HATCH ACT REFORM
The federal Hatch Act of 1939, prohibiting federal employees from participating in partisan political activities, was intended to ensure a fair and impartial federal civil service. In 1975, in an effort to loosen those limitations, my new boss, Congressman William L. “Bill” Clay, introduced legislation to reform the Hatch Act. It was designed to remove all restrictions on off-duty political activity by federal employees.
Enactment of the legislation was the primary focus of Congressman Clay’s subcommittee on Employee Political Rights; proponents and opponents quickly fell into place. Supporters included organized labor, civil rights groups, and most Democrats. Opposing the bill was the business community, a few good-government groups, and most Republicans.

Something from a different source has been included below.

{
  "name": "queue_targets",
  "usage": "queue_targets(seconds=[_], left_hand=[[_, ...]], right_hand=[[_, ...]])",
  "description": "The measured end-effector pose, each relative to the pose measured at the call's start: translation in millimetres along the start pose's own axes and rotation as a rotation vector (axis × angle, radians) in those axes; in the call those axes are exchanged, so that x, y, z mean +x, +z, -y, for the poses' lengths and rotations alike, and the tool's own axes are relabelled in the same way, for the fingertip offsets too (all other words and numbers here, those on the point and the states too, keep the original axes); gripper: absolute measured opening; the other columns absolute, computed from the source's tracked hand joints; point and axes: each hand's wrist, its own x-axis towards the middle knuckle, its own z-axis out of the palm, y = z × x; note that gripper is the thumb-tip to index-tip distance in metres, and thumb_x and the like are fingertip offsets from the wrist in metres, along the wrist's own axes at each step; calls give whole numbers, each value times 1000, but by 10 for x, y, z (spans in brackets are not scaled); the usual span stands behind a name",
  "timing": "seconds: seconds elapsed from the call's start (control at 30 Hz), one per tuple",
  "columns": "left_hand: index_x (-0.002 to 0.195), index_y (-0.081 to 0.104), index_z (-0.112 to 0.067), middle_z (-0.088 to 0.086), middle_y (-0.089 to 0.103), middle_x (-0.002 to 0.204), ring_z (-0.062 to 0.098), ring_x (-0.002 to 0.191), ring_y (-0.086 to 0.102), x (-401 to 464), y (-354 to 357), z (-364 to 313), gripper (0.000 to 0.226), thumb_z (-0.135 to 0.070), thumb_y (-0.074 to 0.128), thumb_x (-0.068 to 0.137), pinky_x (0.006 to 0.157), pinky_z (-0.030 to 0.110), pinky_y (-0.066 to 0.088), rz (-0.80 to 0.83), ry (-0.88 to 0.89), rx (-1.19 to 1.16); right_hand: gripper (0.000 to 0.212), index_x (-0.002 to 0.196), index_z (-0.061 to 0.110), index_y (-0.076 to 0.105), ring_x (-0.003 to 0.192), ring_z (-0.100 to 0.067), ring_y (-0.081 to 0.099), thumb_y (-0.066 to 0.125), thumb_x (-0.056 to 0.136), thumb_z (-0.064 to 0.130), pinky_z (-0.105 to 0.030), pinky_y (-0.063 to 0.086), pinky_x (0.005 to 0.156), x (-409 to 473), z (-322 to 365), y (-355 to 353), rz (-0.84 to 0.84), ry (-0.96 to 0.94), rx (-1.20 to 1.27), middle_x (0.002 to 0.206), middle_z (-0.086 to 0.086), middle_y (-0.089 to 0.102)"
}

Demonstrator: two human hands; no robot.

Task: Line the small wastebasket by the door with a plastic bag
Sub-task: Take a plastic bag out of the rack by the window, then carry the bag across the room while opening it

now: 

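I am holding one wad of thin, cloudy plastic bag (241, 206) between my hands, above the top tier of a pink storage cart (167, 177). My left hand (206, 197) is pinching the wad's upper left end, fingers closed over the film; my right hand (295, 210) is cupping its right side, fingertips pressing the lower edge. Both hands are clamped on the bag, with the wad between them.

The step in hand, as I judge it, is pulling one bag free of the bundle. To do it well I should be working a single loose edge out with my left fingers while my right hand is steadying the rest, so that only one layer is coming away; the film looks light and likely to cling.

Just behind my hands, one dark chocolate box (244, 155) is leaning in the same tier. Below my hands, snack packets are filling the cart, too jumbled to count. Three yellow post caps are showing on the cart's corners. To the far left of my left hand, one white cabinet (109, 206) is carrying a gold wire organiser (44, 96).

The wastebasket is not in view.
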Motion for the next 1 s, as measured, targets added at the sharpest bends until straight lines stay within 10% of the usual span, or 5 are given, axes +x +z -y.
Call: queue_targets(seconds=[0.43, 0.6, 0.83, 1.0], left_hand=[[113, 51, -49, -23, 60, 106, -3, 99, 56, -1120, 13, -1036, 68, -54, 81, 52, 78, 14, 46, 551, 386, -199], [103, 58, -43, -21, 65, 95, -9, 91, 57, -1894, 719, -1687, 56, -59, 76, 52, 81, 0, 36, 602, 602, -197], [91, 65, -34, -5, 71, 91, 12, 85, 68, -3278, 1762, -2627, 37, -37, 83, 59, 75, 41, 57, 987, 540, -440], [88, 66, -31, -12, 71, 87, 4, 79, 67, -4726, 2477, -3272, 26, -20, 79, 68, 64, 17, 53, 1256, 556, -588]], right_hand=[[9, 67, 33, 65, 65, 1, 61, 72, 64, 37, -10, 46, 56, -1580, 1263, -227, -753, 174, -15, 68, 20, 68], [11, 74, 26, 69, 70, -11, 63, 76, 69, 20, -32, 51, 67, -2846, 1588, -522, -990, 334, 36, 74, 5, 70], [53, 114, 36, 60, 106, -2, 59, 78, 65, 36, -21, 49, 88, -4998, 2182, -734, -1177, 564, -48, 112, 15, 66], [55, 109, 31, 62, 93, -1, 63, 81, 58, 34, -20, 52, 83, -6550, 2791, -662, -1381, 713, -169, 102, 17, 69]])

My job? To oversee the drafting of countless proposed amendments to the original bill and to be the liaison with countless interest groups both for and against the legislation. I was also an information resource for media, for Members of Congress, and their staff. I’m sure we held over twenty public hearings on this legislation. Some were in Washington; others were field hearings in other cities throughout the country.
The legislation was long overdue; it expanded the opportunity for political participation to about 1.8 million federal civilian and postal employees, a significant number of whom were Black. Members and others made countless informal and formal suggestions for changes to the original bill. I was expected to understand the rationale and justification for every word and the original bill and the potential import of any proposed changes. I became the expert.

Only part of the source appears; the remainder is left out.